L'idée à l'origine de cette contribution est de présenter, assez simplement et sans (trop) jargonner, l'écosystème institutionnel et académique d'une des plus jeunes disciplines de l'enseignement supérieur connue sous la dénomination de "sciences de gestion".

Un préambule sur l'intitulé sciences de gestion/management

Nous soulignons, en préambule, qu'un débat sur le libellé de la discipline lui-même existe avec, face au standard de jure (les "sciences de gestion" renvoyant à une allocation acceptable des ressources), un standard de facto qui semble peu à peu s'imposer dans les publications (le "management" renvoyant au pilotage des activités).
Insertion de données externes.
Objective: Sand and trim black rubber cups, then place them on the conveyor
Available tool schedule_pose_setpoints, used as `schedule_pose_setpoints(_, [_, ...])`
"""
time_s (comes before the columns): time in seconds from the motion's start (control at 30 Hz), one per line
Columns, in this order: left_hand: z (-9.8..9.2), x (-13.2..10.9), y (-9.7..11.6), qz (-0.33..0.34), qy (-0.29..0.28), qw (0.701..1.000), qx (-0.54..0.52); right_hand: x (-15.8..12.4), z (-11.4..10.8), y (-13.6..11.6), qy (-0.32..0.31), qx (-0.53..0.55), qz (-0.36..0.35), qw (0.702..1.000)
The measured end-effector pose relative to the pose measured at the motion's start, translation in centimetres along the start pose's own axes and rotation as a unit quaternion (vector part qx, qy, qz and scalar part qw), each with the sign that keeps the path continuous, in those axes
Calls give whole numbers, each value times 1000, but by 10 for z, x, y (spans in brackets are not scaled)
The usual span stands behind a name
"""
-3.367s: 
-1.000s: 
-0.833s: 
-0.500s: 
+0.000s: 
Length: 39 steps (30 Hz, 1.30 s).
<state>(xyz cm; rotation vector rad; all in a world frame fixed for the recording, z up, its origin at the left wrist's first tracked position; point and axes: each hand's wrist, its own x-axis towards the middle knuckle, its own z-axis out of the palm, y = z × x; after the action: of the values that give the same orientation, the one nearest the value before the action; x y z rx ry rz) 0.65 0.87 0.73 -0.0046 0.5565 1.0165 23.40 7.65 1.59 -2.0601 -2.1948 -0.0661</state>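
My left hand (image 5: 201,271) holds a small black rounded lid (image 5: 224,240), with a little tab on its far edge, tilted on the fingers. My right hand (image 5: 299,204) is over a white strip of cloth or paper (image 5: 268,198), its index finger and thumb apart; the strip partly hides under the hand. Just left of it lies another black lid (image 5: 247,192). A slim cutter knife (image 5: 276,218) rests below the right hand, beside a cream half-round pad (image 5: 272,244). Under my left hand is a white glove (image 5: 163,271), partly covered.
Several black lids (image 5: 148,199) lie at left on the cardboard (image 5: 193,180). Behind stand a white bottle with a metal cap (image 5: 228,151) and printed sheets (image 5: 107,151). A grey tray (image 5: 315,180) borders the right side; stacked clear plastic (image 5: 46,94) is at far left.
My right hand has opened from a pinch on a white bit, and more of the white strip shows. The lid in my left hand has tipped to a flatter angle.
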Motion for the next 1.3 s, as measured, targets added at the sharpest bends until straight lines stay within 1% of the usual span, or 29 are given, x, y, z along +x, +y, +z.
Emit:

Ce débat n'est pas tranché mais tend à médiatiser les termes génériques de management et de sciences du management notamment pour ce qui concerne les mentions de master les plus diffusées.
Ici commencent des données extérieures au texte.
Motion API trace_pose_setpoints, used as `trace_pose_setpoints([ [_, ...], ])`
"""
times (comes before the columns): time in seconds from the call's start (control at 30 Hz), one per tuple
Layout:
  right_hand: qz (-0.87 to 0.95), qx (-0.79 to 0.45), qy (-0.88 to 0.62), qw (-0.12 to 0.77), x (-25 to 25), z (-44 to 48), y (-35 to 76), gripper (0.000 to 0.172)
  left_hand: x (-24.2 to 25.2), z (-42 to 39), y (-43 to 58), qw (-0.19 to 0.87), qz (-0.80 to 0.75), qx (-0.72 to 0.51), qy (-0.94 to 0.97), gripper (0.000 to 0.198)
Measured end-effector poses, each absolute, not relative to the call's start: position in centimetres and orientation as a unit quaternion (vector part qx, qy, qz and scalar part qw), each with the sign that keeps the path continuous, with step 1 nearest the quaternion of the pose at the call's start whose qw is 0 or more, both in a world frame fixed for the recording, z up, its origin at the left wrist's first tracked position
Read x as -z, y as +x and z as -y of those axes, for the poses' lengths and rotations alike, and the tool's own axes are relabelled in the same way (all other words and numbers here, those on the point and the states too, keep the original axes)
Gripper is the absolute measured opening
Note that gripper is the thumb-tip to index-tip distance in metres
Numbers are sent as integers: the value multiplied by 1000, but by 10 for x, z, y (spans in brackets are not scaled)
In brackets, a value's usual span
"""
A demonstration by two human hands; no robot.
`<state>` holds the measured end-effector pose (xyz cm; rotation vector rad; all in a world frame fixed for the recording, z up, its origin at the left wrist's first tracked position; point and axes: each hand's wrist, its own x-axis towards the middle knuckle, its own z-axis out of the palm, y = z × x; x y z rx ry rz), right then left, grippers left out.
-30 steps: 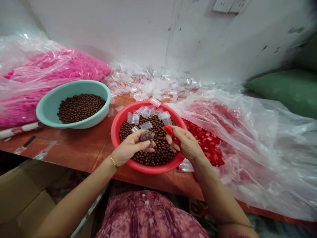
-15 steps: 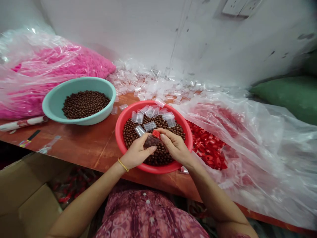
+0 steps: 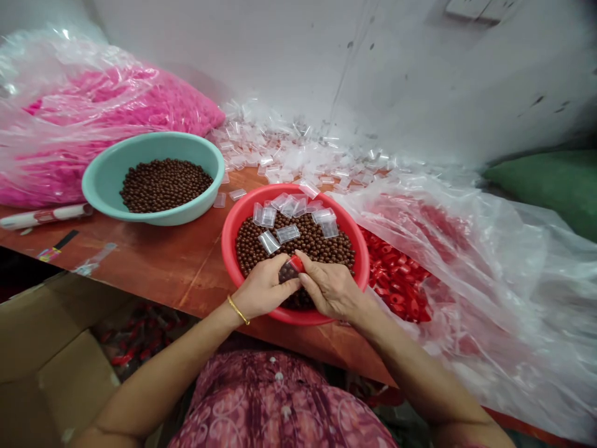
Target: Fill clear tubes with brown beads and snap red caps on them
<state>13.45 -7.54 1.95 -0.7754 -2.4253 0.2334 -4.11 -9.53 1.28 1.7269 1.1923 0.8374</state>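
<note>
My left hand [image 3: 262, 287] is closed around a small clear plastic container [image 3: 286, 272] with dark brown balls inside. At its upper end, my right hand [image 3: 333, 289] pinches a red cap [image 3: 297, 263] against the opening; whether it is fully seated cannot be seen. Both hands are over the near side of a red basin [image 3: 229, 239]. Brown balls [image 3: 321, 250] fill much of the basin, and several clear containers [image 3: 288, 234] lie on top of them toward the back.
A teal basin [image 3: 100, 193] of brown balls stands left, before a bag of pink pieces [image 3: 153, 99]. Clear containers [image 3: 280, 143] are heaped along the wall. Red caps [image 3: 394, 280] spill from a plastic bag [image 3: 513, 267] at right. A cardboard box [image 3: 69, 373] sits below the table edge.
My right fingers have closed in farther over the red cap, and my hands have drawn closer together. The cap now sits lower against the container. The view has shifted slightly.
</note>
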Motion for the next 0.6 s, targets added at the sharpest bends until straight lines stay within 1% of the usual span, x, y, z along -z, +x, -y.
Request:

De plus, concernant la terminologie, nous nous sommes inspirés à la fois du titre et du vocabulaire d'un original essai paru en 2008, rédigé par notre collègue Dov Te'Eni et relatant son expérience lors des massives et incontournables conférences ICIS et de quelques communications et publications sur des sujets connexes. Notons enfin à titre anecdotique, mais complémentaire, la pépite qu'est le récit très personnel du quotidien hors normes de Cédric Villani.
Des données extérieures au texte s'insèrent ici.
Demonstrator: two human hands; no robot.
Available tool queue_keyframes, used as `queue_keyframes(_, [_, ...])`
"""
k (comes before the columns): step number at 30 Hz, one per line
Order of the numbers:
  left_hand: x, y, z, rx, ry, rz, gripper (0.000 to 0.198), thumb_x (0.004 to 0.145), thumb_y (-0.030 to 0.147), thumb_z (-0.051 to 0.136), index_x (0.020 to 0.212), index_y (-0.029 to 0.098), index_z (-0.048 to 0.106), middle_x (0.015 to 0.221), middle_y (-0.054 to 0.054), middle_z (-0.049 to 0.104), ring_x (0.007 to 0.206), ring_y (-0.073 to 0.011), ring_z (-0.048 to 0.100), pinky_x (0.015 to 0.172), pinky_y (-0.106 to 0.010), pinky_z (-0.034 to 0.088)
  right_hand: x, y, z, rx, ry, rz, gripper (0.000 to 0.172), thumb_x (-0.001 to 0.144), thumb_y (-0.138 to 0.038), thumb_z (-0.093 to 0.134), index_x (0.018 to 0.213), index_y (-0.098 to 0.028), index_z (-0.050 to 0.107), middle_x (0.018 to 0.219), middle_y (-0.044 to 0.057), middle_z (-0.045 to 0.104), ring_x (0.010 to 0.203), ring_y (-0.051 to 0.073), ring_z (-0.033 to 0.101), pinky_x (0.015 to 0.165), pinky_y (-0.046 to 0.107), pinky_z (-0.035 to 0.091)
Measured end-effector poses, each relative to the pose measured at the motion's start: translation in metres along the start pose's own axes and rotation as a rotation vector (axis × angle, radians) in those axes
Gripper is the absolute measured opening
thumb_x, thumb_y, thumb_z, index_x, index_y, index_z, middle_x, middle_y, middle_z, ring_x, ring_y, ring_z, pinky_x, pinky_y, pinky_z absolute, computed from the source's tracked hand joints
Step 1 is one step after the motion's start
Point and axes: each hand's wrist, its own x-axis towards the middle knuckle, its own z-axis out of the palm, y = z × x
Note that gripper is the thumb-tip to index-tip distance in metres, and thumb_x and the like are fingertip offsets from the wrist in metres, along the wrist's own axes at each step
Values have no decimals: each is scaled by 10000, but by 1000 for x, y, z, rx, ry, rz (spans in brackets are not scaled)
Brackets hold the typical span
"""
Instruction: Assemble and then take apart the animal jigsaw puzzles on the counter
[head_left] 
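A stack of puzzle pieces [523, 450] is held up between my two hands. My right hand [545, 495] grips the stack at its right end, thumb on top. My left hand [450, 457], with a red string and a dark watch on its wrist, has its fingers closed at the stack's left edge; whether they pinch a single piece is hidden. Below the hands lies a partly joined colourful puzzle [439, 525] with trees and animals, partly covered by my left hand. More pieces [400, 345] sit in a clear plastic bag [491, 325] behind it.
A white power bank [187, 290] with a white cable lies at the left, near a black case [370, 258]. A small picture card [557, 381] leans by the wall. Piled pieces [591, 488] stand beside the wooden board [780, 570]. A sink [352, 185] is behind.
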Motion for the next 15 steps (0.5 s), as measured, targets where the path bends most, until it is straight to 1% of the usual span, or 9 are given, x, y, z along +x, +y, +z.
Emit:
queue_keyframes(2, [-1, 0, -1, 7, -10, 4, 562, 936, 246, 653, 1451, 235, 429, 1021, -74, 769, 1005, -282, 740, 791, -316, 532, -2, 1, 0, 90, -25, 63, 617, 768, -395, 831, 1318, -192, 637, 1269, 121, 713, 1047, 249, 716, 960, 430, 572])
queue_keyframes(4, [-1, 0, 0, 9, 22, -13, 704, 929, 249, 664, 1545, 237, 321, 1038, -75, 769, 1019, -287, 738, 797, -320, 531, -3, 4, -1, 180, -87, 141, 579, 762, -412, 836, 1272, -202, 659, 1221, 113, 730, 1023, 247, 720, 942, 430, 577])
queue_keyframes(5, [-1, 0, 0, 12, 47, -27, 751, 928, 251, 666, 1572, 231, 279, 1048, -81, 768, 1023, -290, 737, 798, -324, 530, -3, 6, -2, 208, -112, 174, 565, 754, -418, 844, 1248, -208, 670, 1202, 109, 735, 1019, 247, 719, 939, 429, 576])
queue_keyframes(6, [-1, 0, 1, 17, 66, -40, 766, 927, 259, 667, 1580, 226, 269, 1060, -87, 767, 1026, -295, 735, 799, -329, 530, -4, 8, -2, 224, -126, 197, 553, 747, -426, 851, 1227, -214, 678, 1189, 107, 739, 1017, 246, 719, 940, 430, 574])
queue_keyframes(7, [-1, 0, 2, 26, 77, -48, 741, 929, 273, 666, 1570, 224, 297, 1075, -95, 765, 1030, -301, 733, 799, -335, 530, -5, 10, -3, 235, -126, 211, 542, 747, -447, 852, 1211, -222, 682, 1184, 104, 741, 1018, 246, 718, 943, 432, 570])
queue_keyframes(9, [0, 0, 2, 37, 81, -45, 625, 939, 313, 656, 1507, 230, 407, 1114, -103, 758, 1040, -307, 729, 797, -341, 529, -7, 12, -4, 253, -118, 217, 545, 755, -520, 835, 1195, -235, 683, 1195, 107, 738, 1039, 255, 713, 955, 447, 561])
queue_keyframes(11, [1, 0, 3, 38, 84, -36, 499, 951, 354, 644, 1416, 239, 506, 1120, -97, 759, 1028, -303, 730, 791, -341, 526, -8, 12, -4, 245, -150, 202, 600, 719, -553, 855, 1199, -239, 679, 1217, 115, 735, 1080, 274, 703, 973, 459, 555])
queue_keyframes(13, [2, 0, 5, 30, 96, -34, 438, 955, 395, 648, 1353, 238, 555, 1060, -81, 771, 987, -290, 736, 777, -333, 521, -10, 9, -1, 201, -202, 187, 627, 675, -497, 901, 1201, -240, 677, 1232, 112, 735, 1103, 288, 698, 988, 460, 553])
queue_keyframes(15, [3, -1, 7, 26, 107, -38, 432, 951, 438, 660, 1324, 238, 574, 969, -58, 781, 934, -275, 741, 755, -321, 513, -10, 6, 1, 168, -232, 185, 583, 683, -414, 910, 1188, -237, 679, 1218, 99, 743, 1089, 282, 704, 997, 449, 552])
Nous emploierons souvent, dans les lignes qui suivent, le "nous" car, bien évidemment, nous sommes partie prenante de cet écosystème accompagnant les nouvelles fondations des sciences de gestion !

Ce débat n'est pas tranché mais tend à médiatiser les termes génériques de management et de sciences du management

Un fil rouge et une double question

Le fil rouge de cette contribution peut donc être introduit au travers de la double question suivante ciblant d'une part la biocénose "Qui sont les enseignants-chercheurs en sciences de gestion ?" et d'autre part leur biotope "Où sont les enseignants-chercheurs en sciences de gestion ?"

Cette double question, probablement saugrenue, appelle des éléments de réponse qui sont destinés à la fois aux nouveaux arrivants (les doctorants ou futurs doctorants en management par exemple) mais aussi aux déjà anciens arrivants (les professeurs dont la visibilité hors de leur zone de confort reste modeste et, en tout cas, très en deçà de la diversité de la production scientifique de la communauté !) […]

Une démarche et une opportunité

Nous utiliserons pour cela une approche descriptive et cartographique largement mobilisée dans les publications des collègues enseignants-chercheurs en sciences de gestion – notamment dans des approches qualitatives type études de cas, concernant les groupes, conglomérats, clusters et autres écosystèmes d'activité ou d'innovation – mais assez rarement centrée sur leur propre entité institutionnelle et académique. Certes, ce type de démarche autocentrée peut paraître inopportune par certains égards mais elle reste efficace et aisément transposable.

Il peut sembler cocasse que les chercheurs en charge de réfléchir, de documenter et de produire des connaissances autour des sciences de l'action collective que sont les sciences de gestion et du management sont finalement assez peu prolixes – exceptées certaines approches ethnographiques consacrées aux consultants – s'agissant de leur propre biotope et de son organisation. Cela doit relever du syndrome du cordonnier ! Ce jeune écosystème apparu dans les années 1970 montre la cohabitation d'acteurs aux parcours très variés, la plupart étant toutefois recrutés pendant ou à l'issue d'un doctorat en sciences de gestion, et qui interagissent au sein d'entités elles-mêmes très hétérogènes.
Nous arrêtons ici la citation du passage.